Camera-Based Tool Detection and the ML Pipeline
The defining feature of AR Toolbox is its ability to look at a collection of tools through your phone's camera and tell you exactly what it sees. Behind that seemingly simple experience is a multi-stage machine learning pipeline that captures frames, preprocesses them, runs inference through a YOLO object detection model, and translates raw predictions into the labeled bounding boxes and AR overlays you see on screen. Understanding how this pipeline works helps explain why detection is so fast, what affects accuracy, and how the system handles the wide variety of tools it encounters in the field.

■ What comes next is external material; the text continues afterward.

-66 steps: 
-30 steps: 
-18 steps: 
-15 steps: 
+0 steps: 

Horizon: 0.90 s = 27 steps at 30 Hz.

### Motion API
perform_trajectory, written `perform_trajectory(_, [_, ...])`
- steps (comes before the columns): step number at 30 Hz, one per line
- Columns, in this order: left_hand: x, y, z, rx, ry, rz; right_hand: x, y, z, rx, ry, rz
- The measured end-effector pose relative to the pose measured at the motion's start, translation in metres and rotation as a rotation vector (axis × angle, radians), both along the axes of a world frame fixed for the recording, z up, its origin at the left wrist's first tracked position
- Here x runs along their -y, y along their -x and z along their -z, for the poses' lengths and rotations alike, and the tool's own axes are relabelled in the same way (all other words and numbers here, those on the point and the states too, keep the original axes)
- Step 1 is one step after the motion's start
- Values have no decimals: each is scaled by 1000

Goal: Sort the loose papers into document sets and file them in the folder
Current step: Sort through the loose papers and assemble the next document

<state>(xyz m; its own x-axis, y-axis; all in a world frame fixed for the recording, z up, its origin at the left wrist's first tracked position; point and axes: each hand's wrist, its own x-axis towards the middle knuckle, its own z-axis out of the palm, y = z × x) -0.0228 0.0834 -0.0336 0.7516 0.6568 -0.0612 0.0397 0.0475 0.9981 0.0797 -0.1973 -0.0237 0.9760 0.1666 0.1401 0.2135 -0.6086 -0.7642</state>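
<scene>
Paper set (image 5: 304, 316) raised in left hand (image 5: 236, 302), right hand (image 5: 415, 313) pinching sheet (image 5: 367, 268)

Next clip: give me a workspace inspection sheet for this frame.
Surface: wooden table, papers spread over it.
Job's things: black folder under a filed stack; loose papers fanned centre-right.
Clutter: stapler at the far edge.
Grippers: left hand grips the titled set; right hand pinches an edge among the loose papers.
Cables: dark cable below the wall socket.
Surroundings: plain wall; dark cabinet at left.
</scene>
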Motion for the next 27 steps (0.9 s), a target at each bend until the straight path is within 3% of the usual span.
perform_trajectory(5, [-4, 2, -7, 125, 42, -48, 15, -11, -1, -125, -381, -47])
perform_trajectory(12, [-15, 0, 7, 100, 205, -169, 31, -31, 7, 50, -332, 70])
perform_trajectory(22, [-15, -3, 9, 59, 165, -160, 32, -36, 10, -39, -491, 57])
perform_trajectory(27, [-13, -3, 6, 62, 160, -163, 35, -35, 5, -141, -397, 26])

From Camera Frame to Model Input
When you open the scan screen, AR Toolbox begins capturing frames from your phone's rear camera at a steady rate. Not every frame goes through the full detection pipeline. The app samples frames at a frequency balanced between responsiveness and battery efficiency, typically processing several frames per second on modern devices. Each selected frame is resized and normalized to match the input dimensions the YOLO model expects. This preprocessing step converts the raw camera image into a tensor format that the model can consume, adjusting pixel values to a standard range and ensuring consistent dimensions regardless of your phone's native camera resolution.
The preprocessing also accounts for camera orientation. Whether you are holding your phone in portrait or landscape mode, the image is correctly oriented before being fed to the model. This matters because tools look very different when rotated, and consistent orientation ensures the model sees them in the same way it was trained to recognize them.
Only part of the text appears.